Tom: He’s also broadened it from verbal to non-verbal. When he says, “Sometimes we see something terrible happen and … believe that it came from the hand of Satan,” that too is not the sin in question. What the Lord calls “unpardonable” is verbal. It’s a public, audible renouncing of the Son of God also called by Mark “blasphemy against the Holy Spirit” and by Matthew “speaking against the Holy Spirit”. Having a blasphemous thought occur to you is not a good thing, but it’s not blasphemy. Blasphemy is a verbal sin.

The Rejection of Christ?

One more question. Some people have called the unpardonable sin “the constant, complete, and final rejection of the Holy Spirit drawing a person to Christ”. Again, that doesn’t work, does it? When the Holy Spirit convicts the unsaved today, and they fail to respond and ultimately they die in their sin, then yes, their sins are not forgiven. That does not mean there was any particular sin they committed which at the time was unpardonable. And it should be obvious that if the convicted person later comes to the Lord, then his or her sin was not “unpardonable”.

IC: Quite. Remember that when Christ spoke of it, his death had not yet happened, Pentecost was far in the future, and he was speaking to people under the Old Covenant. The important question, then, is “Have we any reason to think it is even the kind of thing that is possible under the New Covenant?”

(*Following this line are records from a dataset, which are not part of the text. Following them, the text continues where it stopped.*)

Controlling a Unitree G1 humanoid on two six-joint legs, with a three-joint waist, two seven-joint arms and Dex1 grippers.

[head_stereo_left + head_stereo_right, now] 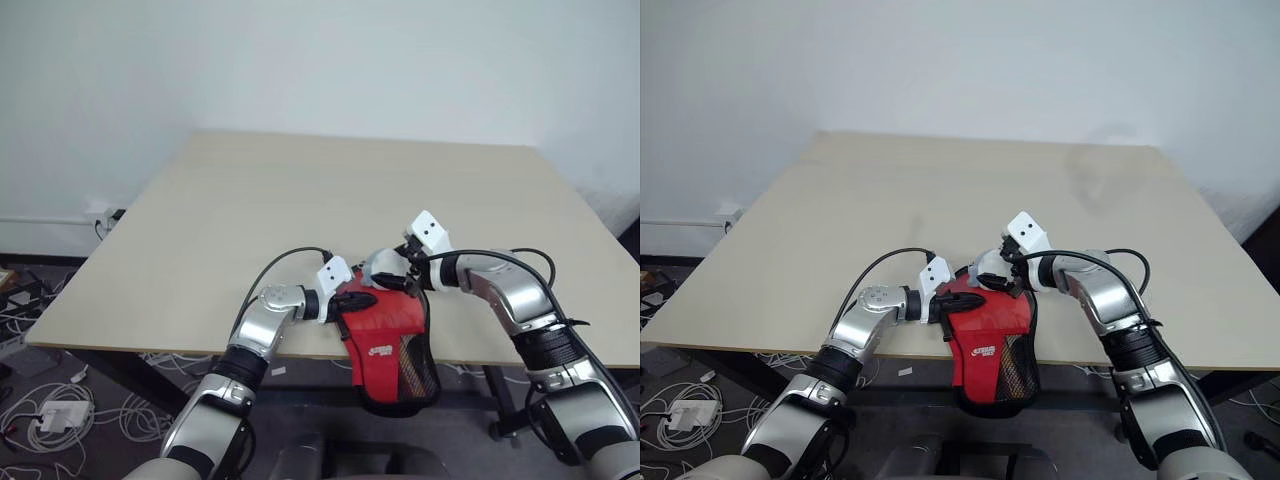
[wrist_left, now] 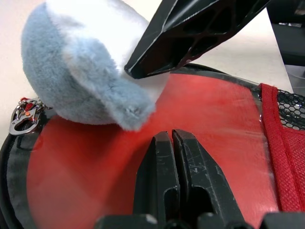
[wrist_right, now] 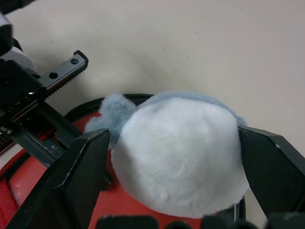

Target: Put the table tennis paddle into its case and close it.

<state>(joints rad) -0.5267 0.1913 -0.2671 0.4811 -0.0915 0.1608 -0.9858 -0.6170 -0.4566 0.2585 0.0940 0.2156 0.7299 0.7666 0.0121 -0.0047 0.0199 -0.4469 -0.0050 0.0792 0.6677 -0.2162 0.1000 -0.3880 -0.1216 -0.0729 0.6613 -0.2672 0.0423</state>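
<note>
At the counter's (image 1: 300, 200) near edge the case (image 1: 392, 350) hangs over, long axis toward the robot; left gripper (image 2: 171, 143) pinched shut on it, right gripper (image 3: 176, 157) apart around a plush (image 3: 178, 152).

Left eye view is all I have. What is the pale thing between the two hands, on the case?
Observer: A grey and white plush. The right hand is open, with one finger on each side of it.
Operator: Is the left hand open too?
Observer: No. The left hand is shut, fingers together over the clear side of the case.
Operator: Is the plush loose?
Observer: I cannot tell. A small metal clip sits at the case's edge, right beside it.
</note>
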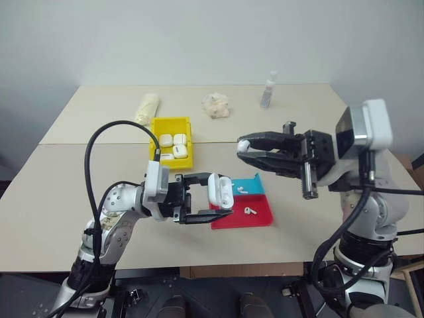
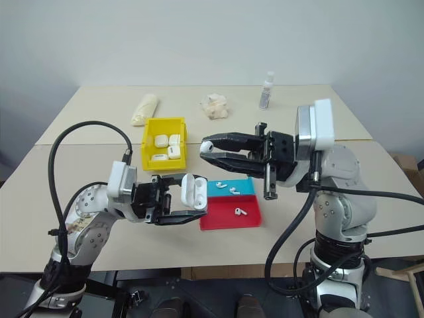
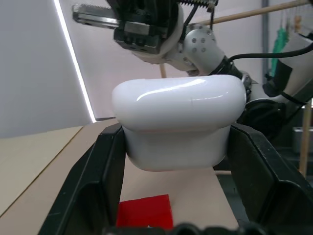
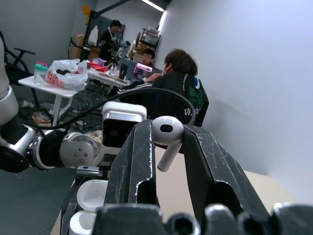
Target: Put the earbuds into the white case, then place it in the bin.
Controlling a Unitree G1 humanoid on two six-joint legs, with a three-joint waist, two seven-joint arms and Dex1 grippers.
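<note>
My left gripper [image 1: 228,194] is shut on the white case [image 1: 218,191], holding it above the table with its lid flipped open. The left wrist view shows that case [image 3: 178,120] clamped between both fingers. My right gripper [image 1: 242,147] hangs higher and to the right, pointing toward the case and shut on one of the earbuds [image 4: 167,132], a small white one pinched at its fingertips. The gripper's tips stand apart from the case. Another earbud [image 1: 242,189] lies in the blue tray [image 1: 255,182] and one [image 1: 250,211] in the red tray [image 1: 228,220]. The yellow bin [image 1: 171,121] behind holds several white cases.
The blue and red trays sit side by side below and between the two grippers. At the back of the table are a pale roll [image 1: 147,108], a crumpled wad [image 1: 216,105] and a small clear bottle [image 1: 267,91]. People sit at desks in the background of the right wrist view.
</note>
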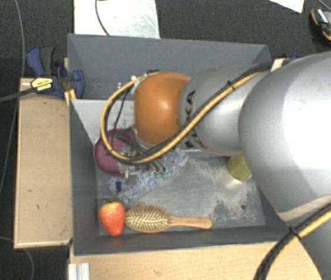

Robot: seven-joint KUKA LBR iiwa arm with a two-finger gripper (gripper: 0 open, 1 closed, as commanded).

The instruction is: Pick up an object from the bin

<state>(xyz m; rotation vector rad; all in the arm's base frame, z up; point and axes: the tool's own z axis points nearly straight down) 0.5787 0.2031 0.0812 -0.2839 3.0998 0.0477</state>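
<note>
My gripper [136, 161] is low in the bin's left middle, mostly covered by the arm's wrist. It hangs right over a crumpled blue-grey cloth [156, 172] and beside a round purple thing [105, 154] that lies against the left wall. Whether anything is in its grasp is hidden. Along the front wall lie a red strawberry-shaped thing [112, 217] and a wooden hairbrush [160, 220], bristles up and handle pointing right, both apart from the gripper.
A yellow-green thing [239, 168] peeks out from under the arm at the right. The arm and its orange wrist cover hide the bin's middle and right. Bare grey floor shows between the cloth and the hairbrush.
</note>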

Consider that if this sin still existed, and if it could result in saved persons being lost, then it would have to be of such a magnitude and wickedness as to overcome the value of the blood of Christ. But we are told that nothing can separate us from the love of Christ. So either Paul in Romans is telling a lie, or the “unpardonable sin” simply does not exist any longer, since it never applied to Christians. I believe the latter is true.

Tom: That’s well put.

Questioning the Character of God

IC: You’d also have to worry about what that would make of the character of God. Do we really think that he is the sort of deity who would make provision for all sorts of sins, and then among them bury a single, particular sin, one cloaked in mystery and dubious in application to the present, but one that would nevertheless forever damn those who stumbled into it, no matter how oblivious they were to its real nature? Is that how we think God operates?

If that were the case, what would we make of all his intentions toward us? Could any of his intentions be good then?

Ironically, I’d say it’s almost blasphemous to accuse God of operating like that. Maybe we’d just best take his word.